It was the will of the House to do so and that is what happened by the very large majority of 154 when the Bill was debated in the other House in March. This trumped-up charge of constitutional impropriety is really not worthy of argument. The debate is about something else altogether. It is not about this.
Let us look at what this debate is really about. First, we should look at the threshold for the offence itself. It is a very high threshold indeed. No freedom of expression proviso is needed to clarify the ambit of the offence. It covers only words or behaviour that are threatening and intended to stir up hatred-a very high benchmark indeed. Those terms-"threatening" and "intending to stir up hatred"-have their normal English meaning. If we start to gloss that meaning or explain in more detail what is and is not covered, we perhaps risk making the offence less clear. We do not want to imply that there is ever any justification for threatening behaviour that is intended to stir up hatred, as there is not. The provision purports to be for the avoidance of doubt, but it probably creates doubt where there is none anyway. That is an argument for not accepting the amendment.
When the House discussed this offence during the passage of the Criminal Justice and Immigration Bill, there were legitimate concerns about the possibility of the offence being used in a disproportionate way against people who are merely expressing a dislike of, or distaste for, certain sexual practices. In particular, there was concern about people who are explaining religious doctrine that is against certain sexual activities. There were also concerns that the offence, without a freedom of expression proviso, could stifle comedy or artistic portrayals of homosexual characters. The Government have taken careful note of those concerns, which we know are particularly strongly felt by some noble Lords. We have listened carefully to noble Lords and fully share their concerns about free speech.
Let me be absolutely emphatic: in formulating the offence, we had no intention of stifling debate about sexual orientation, of interfering with the preaching of religious doctrine or of making it more difficult to portray homosexual characters in comedy or drama. On the other hand, we have always intended that the offence should be an effective way of dealing with threatening behaviour intended to stir up hatred on the grounds of sexual orientation. Is there anyone among us who has not seen evidence of that sort of material? It includes rap lyrics that are part of music that sells in huge numbers. We have seen pamphlets from extremist political groups. Also, as we have heard, there are extreme people about who have caused huge concern and upset to the homosexual community, whether gay or lesbian.
Lord Bach: Not for the first time I cannot answer the noble Lord's question. I am not talking about the Koran; I am talking about this legislation. I dare say that some people would be offended by the Koran being read out.
Lord Tebbit: With respect, I asked the noble Lord not whether it would be offensive to read it but whether reading it might constitute an offence under the law, particularly the law without the Waddington amendment.
I hope that I may continue with my remarks, because I think that noble Lords are probably keen to come to a view on this. Noble Lords who oppose the Government's view on this have made many speeches, but I do not think that it will harm the Committee to hear the arguments for a little longer.

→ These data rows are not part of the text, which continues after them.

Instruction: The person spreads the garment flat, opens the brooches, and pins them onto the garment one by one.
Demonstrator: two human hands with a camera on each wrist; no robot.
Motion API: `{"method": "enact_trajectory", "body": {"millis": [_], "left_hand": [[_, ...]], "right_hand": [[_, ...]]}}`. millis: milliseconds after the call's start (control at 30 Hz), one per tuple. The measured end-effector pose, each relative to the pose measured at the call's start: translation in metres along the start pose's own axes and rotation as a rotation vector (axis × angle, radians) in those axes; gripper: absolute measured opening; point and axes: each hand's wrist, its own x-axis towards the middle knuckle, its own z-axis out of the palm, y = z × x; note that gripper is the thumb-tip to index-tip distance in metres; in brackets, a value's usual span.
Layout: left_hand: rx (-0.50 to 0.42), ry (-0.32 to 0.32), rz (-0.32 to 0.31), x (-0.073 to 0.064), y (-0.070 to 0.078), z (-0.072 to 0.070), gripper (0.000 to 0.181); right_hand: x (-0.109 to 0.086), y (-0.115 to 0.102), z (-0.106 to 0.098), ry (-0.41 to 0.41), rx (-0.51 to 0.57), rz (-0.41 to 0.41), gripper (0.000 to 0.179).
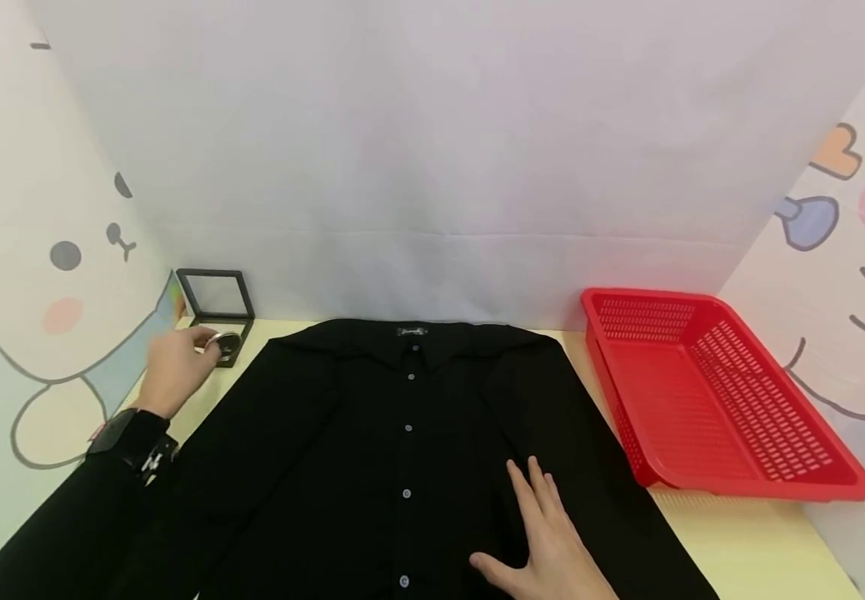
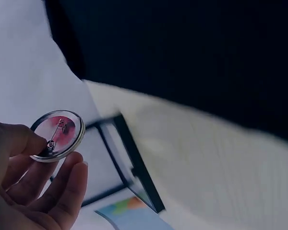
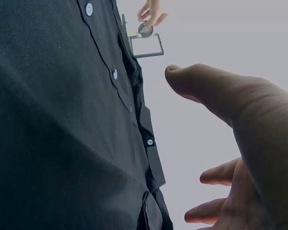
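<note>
Between thumb and fingers, my left hand (image 1: 176,367) pinches a round pin badge (image 2: 60,135). The badge's back faces the left wrist camera, showing a metal safety pin over a shiny, partly reddish surface. Just beyond it stands a small black-framed box (image 1: 217,295), its clear lid raised, at the table's back left. A black button-up shirt (image 1: 357,433) lies spread face up, collar toward the back wall. Over the shirt's right front, my right hand (image 1: 552,550) has its fingers spread and holds nothing; whether it touches the cloth I cannot tell.
A red perforated plastic basket (image 1: 710,400) sits on the right side of the pale yellow table (image 1: 755,533). White cloth (image 1: 462,167) walls off the back, and cartoon-printed panels (image 1: 50,208) stand at both sides.
</note>
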Motion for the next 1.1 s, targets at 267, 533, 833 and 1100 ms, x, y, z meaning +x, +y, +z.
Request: {"method": "enact_trajectory", "body": {"millis": [267, 533, 833, 1100], "left_hand": [[-0.096, 0.023, -0.021, -0.040, 0.054, 0.002, 0.015], [-0.149, 0.021, 0.052, -0.072, 0.097, 0.008, 0.015], [-0.277, -0.059, 0.054, -0.090, 0.138, 0.029, 0.016], [-0.447, -0.172, 0.038, -0.095, 0.178, 0.054, 0.016]], "right_hand": [[0.004, -0.002, 0.003, 0.008, -0.025, -0.072, 0.112], [0.010, -0.009, 0.004, 0.008, -0.050, -0.158, 0.107], [0.023, -0.020, -0.003, 0.034, -0.140, -0.253, 0.102], [0.044, -0.032, -0.007, 0.024, -0.164, -0.365, 0.100]]}}
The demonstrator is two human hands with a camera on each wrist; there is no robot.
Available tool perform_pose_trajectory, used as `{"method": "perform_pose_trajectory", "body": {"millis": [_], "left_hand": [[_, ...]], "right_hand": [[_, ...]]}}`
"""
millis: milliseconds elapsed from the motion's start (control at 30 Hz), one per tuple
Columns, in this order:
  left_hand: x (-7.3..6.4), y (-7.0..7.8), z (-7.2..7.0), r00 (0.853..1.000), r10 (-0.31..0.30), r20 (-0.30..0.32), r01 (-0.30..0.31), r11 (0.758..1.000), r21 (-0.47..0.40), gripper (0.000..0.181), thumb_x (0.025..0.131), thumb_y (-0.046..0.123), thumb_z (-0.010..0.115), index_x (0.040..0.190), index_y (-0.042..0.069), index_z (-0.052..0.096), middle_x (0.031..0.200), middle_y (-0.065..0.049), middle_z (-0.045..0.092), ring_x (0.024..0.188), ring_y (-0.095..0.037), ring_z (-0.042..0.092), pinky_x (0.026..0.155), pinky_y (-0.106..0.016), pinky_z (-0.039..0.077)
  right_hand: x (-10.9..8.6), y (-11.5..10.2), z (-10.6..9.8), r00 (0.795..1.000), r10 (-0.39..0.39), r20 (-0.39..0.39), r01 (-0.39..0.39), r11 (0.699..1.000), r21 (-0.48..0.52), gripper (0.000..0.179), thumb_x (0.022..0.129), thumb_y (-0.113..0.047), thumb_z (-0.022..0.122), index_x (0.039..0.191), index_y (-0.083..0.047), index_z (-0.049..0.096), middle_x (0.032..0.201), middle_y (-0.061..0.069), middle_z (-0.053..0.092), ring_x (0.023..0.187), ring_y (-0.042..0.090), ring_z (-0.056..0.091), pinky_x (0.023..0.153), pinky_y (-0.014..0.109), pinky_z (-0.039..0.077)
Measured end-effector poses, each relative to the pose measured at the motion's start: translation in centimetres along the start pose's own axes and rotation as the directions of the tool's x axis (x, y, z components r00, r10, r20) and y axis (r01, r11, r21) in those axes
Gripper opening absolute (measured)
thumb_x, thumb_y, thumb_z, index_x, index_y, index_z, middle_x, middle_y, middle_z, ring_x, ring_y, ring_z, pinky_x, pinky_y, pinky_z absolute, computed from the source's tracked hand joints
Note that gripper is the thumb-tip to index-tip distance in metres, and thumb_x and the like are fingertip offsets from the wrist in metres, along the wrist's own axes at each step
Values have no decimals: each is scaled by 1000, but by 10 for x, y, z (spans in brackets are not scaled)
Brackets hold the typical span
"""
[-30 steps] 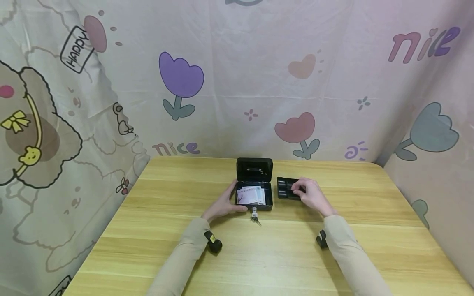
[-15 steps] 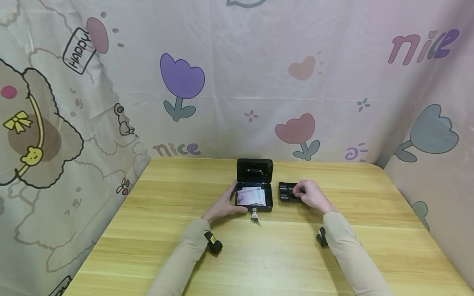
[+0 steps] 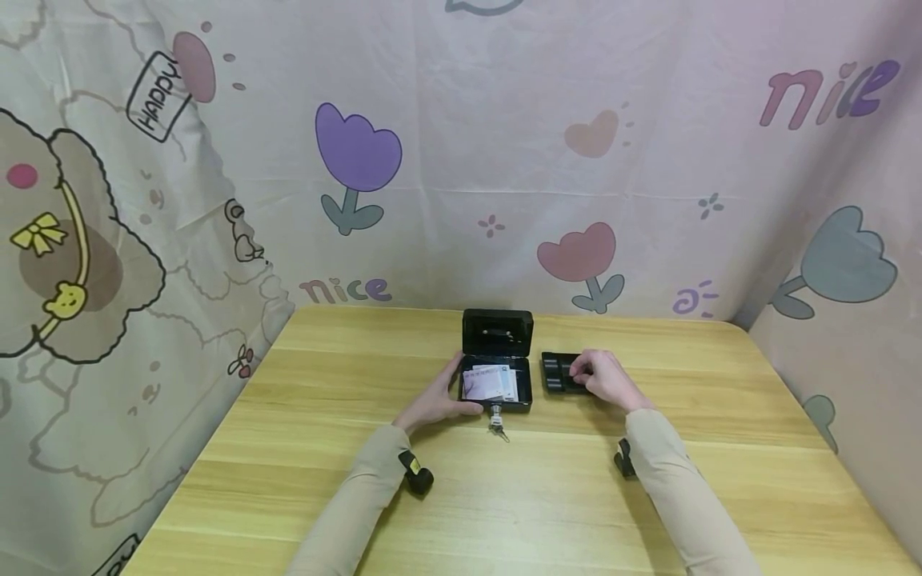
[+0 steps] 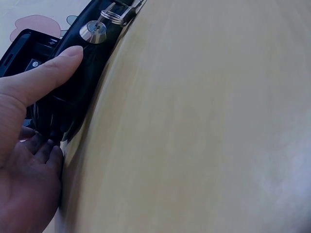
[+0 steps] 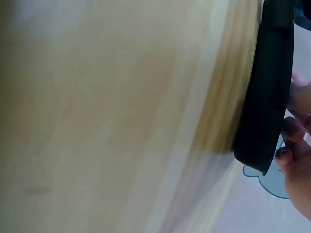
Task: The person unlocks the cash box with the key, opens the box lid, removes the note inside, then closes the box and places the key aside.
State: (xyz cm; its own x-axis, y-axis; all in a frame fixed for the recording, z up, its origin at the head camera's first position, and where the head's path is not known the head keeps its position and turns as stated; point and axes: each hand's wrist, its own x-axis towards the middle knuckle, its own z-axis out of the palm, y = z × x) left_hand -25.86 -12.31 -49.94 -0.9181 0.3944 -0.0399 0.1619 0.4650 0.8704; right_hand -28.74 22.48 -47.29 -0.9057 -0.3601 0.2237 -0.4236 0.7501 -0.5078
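A black cash box [image 3: 519,406] stands on the table with its lid [image 3: 479,342] raised at the back. Several banknotes [image 3: 484,384] lie inside. Keys [image 3: 497,430] hang from the lock [image 4: 94,32] on its front. My left hand [image 3: 434,400] holds the box at its near left corner, thumb [image 4: 53,69] along the front wall and the other fingers at the left side. To the right of the box is a black coin tray [image 3: 554,374] with compartments, low over the tabletop. My right hand [image 3: 608,381] pinches it from above; the grasped part is hidden behind the fingers.
The wooden table [image 3: 504,496] runs back to a patterned cloth [image 3: 446,160] hung behind it and at both sides. Each wrist wears a small black camera, the left one [image 3: 418,476] just above the tabletop.
My right hand has lowered the coin tray a little and brought it slightly nearer to me. The left hand and the cash box stay in place.
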Motion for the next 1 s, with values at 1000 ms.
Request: {"method": "perform_pose_trajectory", "body": {"millis": [1000], "left_hand": [[1,-2,0,1000,18,-2,-18,1000,-9,119,78,31,87,163,12,7,171,-12,3,158,-35,9,129,-56,11]], "right_hand": [[4,-9,4,995,48,-92,-41,997,71,13,85,8,70,97,4,74,101,20,74,100,36,70,93,52,57]]}}
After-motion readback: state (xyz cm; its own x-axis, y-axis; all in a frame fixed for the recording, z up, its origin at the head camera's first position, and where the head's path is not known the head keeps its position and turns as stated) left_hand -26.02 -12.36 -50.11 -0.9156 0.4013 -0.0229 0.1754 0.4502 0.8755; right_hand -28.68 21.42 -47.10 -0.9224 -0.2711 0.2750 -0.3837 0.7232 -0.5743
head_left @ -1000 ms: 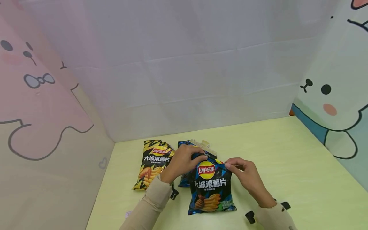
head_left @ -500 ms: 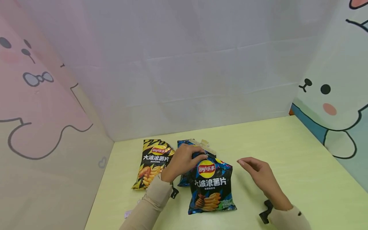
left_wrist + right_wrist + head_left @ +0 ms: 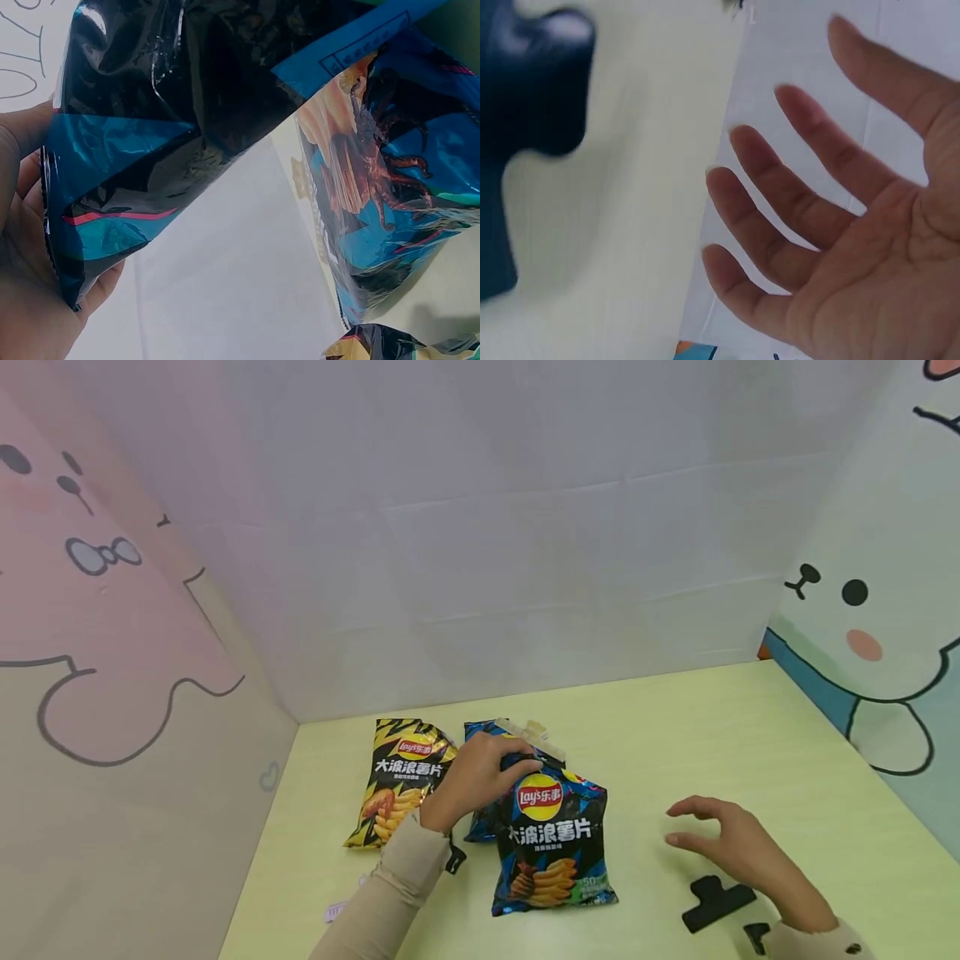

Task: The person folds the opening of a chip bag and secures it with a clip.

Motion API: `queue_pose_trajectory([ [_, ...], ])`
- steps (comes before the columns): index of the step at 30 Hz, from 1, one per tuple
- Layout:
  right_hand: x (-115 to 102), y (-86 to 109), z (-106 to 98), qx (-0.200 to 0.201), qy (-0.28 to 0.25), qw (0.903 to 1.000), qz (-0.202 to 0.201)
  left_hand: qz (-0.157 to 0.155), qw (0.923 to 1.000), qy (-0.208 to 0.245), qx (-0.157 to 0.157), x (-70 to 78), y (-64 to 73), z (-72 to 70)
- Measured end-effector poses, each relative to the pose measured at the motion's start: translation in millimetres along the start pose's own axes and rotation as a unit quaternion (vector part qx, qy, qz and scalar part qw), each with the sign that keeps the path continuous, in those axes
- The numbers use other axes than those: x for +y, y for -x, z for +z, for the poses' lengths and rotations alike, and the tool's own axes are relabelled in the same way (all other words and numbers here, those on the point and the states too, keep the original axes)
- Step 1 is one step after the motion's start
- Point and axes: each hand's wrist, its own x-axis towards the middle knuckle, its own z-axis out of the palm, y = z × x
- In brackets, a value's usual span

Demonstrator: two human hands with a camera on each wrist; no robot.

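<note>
My left hand [image 3: 474, 781] grips the top left corner of a black and blue Lay's chip bag [image 3: 553, 856] that stands tilted at the front. In the left wrist view the fingers of that hand [image 3: 30, 247] lie behind the edge of the bag [image 3: 142, 82], partly hidden. Out to the right, my right hand [image 3: 738, 847] holds nothing, thumb and fingers spread apart. Just below it on the table lies a black bag clip [image 3: 712, 903], seen large and blurred as the clip [image 3: 532, 105] in the right wrist view, beside the open palm [image 3: 840, 232].
A second blue chip bag [image 3: 483, 825], with a pale clip [image 3: 534, 741] across its top, lies behind the held one. Left of it is a yellow and black chip bag [image 3: 397, 789]. Another black clip [image 3: 756, 935] is partly covered by my right sleeve. White curtains [image 3: 510, 568] enclose the table.
My right hand has let go of the bag's top right corner and moved right and down, its fingers parting above the black clip. The left hand keeps its grip.
</note>
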Motion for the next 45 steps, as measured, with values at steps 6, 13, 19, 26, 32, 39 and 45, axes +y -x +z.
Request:
queue_pose_trajectory([
  [6, 20, 2.9, -4, -0.029, 0.016, 0.9988, -0.037, -0.014, 0.9999, -0.001, -0.006, 0.1, -1.1, -0.5],
  [13, 35, 5.2, -3, -0.066, 0.07, 0.9947, -0.038, -0.018, 0.9997, 0.006, -0.013, 0.5, -0.9, 0.0],
  [19, 42, 7.7, 4, -0.104, 0.108, 0.9887, 0.0, -0.025, 0.9995, 0.013, -0.015, 0.9, -0.2, 0.2],
  [26, 47, 10.4, 10, -0.105, 0.129, 0.986, -0.003, -0.027, 0.9995, 0.012, -0.013, -2.5, 0.1, 2.0],
  [32, 46, 13.0, 7, -0.1, 0.086, 0.9908, -0.028, -0.026, 0.9996, 0.01, -0.009, -4.3, 0.4, 2.3],
  [39, 45, 14.3, 1, -0.126, 0.048, 0.9895, -0.052, -0.026, 0.9996, 0.009, -0.007, -5.4, 1.6, 2.6],
  [45, 35, 11.5, 1, -0.09, 0.042, 0.9948, -0.024, -0.028, 0.9995, 0.013, -0.005, -5.8, 2.1, 2.8],
])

The question before us is whether we need the freedom of speech provision. We have always maintained that we do not. I remind the Committee that the other place discussed the section last year and concluded that we did not need it. The other place voted against it twice, on the last occasion by a majority of 202. Eventually, due to pressure to complete the passage of the Criminal Justice and Immigration Bill, the other place agreed to the amendment which had been originally tabled in this House by the noble Lord, Lord Waddington. Since then, the other place has considered the issue again-in March of this year-and agreed by a pretty wide margin of 154 to support the clause. Of course, we do not have to follow what the elected House of Commons, which is supposed to represent the people of this country, does, but three votes in a comparatively short period, all by large majorities and all to the same effect, is something that the House takes notice of in certain areas and perhaps the Committee ought to, to some extent, here.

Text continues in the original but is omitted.